“Not a kinder woman in the districk,” said the storekeeper, producing a fragment of black and ancient tobacco, and proceeding to cut up some. “Pity she’s gone a bit queer. I was tellin’ your Pa last night how rummy she’s got since their youngster died, an’ I believe I fair worried him about you. But, of course, Mrs. Archdale’s all right—she’s only a bit queer on that point.”

“I don’t call her queer,” Jean burst out, indignantly. “She can’t help thinking about her little girl, of course.”

“But she’s just awfully nice!” Norah seconded. “And she was as good to us as ever she could be.”

“There, now, I told your Pa she would be,” said the storekeeper, quite unmoved. “Keeps that little home of hers like a new pin, too, don’t she? Of course, Mrs. Archdale’s a cut above the ordinary—had a bit of education, and all that. And, as you say, no one could blame her for frettin’ about that poor little kid. Such a jolly little youngster she was—always had a laugh for you. I can tell you the whole districk was cut up over that youngster’s loss—an’ it wasn’t for want of huntin’ that the poor little body was never found. Of course, that’s what’s on her mother’s nerves.”

“One can’t wonder at that,” said Mr. Linton.

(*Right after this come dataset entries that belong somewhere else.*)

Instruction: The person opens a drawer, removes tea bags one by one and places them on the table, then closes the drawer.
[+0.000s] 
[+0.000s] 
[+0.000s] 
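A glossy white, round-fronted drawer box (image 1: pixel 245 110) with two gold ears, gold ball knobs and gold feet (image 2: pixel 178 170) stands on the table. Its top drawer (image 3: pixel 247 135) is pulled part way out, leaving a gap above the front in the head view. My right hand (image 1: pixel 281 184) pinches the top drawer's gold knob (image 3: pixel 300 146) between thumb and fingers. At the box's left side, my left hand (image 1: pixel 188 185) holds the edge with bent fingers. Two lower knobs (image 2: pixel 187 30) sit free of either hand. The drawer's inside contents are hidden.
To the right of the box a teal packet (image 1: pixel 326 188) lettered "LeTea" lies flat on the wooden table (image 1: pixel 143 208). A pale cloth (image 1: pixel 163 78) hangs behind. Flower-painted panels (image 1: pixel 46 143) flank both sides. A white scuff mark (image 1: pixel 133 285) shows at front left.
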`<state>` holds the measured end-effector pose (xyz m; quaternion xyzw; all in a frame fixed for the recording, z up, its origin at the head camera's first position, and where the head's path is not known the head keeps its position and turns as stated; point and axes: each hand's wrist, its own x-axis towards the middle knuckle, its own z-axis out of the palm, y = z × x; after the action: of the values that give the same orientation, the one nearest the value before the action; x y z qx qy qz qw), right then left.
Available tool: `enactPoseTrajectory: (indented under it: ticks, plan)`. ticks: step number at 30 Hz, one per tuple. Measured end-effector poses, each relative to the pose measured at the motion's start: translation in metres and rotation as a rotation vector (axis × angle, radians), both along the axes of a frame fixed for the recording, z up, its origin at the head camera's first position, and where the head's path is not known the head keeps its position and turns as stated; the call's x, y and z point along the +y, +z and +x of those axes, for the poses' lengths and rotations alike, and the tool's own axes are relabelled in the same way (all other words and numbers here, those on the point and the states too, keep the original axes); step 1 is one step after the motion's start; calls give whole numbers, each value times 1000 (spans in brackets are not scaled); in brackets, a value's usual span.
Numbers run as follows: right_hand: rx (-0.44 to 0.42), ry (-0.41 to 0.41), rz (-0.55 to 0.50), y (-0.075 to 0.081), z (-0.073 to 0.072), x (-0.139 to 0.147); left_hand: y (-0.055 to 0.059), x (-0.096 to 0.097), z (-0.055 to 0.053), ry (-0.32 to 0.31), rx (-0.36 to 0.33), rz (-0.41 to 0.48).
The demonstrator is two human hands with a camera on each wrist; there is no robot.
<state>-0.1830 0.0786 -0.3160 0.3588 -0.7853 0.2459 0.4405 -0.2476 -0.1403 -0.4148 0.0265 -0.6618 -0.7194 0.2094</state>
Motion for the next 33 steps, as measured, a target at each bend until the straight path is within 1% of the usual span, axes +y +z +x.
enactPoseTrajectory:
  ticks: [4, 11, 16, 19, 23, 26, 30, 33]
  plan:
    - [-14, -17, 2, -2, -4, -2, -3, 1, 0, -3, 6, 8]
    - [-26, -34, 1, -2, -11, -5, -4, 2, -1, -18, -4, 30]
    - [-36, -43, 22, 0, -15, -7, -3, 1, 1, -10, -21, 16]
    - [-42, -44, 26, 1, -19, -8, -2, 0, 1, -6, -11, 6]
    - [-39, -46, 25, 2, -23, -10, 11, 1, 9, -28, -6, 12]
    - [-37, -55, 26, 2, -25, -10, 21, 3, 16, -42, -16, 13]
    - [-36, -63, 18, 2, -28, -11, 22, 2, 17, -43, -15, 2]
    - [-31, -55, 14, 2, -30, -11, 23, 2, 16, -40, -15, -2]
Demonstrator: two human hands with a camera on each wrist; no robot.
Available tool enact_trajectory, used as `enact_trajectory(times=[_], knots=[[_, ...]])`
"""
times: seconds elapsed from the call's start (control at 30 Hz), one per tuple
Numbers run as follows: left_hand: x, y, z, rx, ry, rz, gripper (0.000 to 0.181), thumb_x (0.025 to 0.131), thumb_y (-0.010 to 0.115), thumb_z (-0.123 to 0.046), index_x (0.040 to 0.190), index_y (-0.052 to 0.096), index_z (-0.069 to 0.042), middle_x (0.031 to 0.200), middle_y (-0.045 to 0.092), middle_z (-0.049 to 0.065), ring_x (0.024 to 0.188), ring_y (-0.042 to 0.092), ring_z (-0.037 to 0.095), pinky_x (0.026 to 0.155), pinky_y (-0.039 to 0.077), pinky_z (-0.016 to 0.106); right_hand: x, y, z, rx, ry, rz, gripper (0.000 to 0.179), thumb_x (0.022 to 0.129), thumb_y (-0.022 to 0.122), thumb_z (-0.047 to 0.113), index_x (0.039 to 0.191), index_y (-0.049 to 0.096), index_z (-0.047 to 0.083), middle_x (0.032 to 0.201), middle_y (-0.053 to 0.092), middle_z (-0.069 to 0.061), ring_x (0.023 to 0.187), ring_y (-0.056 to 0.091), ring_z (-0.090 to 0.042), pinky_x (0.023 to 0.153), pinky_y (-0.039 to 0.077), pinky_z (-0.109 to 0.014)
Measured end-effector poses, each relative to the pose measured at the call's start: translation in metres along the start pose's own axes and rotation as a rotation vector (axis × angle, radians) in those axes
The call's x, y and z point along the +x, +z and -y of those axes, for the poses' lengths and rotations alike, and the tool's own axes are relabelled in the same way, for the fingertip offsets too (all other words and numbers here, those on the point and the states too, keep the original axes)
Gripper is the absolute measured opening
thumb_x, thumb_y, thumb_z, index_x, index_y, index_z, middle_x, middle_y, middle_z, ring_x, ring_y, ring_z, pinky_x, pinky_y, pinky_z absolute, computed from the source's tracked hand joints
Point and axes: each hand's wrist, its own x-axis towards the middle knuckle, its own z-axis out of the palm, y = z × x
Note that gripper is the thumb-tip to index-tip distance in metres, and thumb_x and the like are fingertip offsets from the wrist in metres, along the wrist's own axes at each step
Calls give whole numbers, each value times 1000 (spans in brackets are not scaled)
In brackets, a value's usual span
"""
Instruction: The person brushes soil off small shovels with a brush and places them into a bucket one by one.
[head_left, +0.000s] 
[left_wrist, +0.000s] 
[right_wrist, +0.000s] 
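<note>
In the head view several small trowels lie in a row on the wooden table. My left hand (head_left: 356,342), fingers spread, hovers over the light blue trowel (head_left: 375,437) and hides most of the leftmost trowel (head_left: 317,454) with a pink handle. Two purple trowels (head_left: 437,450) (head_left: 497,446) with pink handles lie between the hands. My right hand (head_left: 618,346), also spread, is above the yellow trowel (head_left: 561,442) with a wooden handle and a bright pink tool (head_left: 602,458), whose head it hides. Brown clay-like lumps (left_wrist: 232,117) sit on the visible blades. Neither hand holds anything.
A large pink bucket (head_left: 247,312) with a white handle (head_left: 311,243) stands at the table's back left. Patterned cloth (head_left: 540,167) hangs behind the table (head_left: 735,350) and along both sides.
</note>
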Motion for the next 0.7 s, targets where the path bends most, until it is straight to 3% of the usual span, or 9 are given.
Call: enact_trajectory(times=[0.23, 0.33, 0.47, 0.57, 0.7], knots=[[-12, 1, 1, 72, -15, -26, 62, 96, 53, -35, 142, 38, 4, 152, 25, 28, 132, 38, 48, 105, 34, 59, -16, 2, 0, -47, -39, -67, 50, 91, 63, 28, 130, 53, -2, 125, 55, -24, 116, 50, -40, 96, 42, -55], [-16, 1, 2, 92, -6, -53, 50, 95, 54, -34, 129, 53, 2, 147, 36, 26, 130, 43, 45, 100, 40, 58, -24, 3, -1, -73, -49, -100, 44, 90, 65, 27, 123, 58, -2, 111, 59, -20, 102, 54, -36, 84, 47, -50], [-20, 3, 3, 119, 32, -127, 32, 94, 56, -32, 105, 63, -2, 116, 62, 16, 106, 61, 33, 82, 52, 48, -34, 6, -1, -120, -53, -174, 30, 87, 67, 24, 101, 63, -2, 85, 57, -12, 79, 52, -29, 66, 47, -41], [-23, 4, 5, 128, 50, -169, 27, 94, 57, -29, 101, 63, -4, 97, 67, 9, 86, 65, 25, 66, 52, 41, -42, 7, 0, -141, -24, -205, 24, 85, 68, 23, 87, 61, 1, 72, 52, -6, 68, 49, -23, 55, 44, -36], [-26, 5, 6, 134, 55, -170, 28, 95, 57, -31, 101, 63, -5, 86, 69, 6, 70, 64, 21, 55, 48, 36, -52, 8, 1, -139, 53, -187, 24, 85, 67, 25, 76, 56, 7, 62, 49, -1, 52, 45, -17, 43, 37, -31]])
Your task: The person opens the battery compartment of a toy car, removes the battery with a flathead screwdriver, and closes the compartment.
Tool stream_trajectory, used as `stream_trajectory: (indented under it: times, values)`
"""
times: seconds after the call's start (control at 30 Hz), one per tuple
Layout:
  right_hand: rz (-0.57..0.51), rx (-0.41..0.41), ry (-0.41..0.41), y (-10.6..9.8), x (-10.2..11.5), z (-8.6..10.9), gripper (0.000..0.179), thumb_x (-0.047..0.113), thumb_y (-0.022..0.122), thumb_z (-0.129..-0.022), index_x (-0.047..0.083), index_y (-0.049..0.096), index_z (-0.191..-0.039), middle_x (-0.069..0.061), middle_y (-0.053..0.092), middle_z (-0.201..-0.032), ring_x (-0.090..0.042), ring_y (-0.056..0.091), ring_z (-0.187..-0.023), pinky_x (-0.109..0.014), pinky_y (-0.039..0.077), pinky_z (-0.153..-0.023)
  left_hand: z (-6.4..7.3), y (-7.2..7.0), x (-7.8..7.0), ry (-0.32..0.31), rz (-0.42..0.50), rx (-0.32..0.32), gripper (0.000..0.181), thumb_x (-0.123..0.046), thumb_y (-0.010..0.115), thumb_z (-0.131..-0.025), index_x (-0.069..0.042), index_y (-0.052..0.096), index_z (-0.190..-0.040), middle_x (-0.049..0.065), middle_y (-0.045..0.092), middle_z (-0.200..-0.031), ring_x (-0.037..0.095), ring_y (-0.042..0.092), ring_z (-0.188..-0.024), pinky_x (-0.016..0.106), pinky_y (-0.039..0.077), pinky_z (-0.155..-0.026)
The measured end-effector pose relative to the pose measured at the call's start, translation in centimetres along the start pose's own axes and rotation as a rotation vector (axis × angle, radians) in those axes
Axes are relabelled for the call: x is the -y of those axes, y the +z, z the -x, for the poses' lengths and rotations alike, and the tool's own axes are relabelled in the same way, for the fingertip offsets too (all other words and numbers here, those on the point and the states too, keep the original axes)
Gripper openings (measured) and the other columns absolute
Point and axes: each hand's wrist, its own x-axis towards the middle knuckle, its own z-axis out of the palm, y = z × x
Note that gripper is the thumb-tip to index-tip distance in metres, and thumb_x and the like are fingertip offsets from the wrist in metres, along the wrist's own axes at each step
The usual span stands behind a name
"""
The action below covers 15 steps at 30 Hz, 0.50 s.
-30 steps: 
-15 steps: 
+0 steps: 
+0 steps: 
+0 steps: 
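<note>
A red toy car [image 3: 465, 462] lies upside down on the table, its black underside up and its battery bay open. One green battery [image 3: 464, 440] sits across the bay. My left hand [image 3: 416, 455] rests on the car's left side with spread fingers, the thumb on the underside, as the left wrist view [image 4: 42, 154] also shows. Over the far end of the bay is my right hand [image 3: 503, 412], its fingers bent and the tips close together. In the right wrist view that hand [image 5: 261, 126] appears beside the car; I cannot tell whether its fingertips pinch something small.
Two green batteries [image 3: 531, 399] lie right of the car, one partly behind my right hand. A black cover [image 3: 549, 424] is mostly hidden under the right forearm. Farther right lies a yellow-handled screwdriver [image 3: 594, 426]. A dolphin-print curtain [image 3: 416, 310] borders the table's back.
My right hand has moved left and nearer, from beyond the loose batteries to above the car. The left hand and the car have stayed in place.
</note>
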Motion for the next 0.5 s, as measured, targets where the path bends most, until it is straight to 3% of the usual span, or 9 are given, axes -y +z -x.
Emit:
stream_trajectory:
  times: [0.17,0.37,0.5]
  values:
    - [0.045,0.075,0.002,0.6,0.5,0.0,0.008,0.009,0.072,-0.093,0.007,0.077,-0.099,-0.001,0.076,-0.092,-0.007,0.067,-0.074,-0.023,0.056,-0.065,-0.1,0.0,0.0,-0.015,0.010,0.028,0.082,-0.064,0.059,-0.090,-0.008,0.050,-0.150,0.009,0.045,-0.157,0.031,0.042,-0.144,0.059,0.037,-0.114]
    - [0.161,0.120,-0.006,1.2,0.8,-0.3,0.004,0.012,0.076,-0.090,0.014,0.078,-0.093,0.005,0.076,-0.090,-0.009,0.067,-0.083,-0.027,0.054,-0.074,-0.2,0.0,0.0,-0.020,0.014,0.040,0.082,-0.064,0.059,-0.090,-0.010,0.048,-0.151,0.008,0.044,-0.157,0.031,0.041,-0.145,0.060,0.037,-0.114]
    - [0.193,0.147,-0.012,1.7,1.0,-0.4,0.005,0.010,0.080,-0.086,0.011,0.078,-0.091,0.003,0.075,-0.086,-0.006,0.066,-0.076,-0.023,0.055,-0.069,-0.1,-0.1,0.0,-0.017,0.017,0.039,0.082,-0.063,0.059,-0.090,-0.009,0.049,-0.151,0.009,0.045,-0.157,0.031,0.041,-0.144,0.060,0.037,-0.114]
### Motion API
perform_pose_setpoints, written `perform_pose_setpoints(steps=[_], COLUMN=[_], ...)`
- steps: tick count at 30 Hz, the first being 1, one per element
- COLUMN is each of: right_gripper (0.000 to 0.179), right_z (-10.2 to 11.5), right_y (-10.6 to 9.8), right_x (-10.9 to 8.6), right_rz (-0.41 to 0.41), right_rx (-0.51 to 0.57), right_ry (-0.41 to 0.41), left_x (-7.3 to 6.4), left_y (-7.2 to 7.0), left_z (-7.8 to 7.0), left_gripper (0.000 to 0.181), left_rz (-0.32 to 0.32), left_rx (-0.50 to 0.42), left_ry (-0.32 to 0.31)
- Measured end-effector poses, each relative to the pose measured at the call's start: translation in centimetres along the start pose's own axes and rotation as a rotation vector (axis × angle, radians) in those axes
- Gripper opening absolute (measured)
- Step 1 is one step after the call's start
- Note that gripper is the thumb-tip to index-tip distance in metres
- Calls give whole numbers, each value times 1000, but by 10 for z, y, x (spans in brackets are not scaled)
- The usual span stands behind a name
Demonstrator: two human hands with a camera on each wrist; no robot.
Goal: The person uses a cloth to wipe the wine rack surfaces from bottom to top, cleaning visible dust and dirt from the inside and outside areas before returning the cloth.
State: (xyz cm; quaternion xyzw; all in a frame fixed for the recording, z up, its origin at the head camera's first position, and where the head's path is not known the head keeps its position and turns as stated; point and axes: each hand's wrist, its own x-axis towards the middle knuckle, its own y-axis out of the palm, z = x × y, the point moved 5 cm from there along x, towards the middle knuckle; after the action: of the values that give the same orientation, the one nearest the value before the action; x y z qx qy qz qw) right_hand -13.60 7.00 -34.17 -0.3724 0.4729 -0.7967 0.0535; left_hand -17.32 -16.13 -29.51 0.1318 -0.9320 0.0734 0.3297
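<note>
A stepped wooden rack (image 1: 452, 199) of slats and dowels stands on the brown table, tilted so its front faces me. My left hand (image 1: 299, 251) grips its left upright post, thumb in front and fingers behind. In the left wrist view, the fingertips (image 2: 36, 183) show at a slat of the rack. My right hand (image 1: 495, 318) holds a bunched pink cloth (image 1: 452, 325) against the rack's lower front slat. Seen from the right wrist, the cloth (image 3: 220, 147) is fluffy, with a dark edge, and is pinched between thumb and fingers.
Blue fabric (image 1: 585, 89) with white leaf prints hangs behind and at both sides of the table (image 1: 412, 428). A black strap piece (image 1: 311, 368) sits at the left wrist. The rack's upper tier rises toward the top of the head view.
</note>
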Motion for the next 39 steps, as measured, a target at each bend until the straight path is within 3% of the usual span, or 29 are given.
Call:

“No, of course you can’t. Bad enough for a child to die; but not to be able to give it decent burial makes it mighty rough—especially on a woman. Not the first, by a long way, that has never been found in these ranges, they’re that thick an’ full of gullies; but the wonder was we didn’t get little Babs Archdale. All the districk was out. There wasn’t a yard of scrub unbeaten for ten mile, I don’t think.”

“Poor little baby!” said Norah, very low.

“Ay. An’ the mother—my word, I don’t reckon any of us as were huntin’ ’ll ever forget Mrs. Archdale’s face. She’s not the kind as shows her feelin’s very ready; an’ that made it all the worse. Poor soul! Poor soul! An’ after we’d had to give up, and the black trackers had gone back, an’ every one knew it was hopeless, she an’ Jack kept on looking, night an’ day I dunno at last what old Jack was most afraid of—not findin’ her or findin’ her. Twas a relief to every one when we heard the mother had gone down with fever. She was ravin’ for weeks.”

The storekeeper dropped his voice, looking round.

“An’ there’s a yarn,” he said. “I dunno if it’s true. Some people say it is. Half her time Mrs. Archdale’s off in the scrub alone; an’ the yarn is that she’s got a little cross stuck up in the ground in some gully, an’ ‘Babs’ carved on it; an’ she keeps flowers there, like as if it was really her little kiddie’s grave. An’ they say she goes down there an’ just sits still an’ looks at it. I dunno. Old Jack can’t know anything about it, or he’d never leave her; but it ain’t the kind of thing you like to think of a woman doin’—not a woman you like. An’ all this districk thinks the world of Mrs. Archdale.”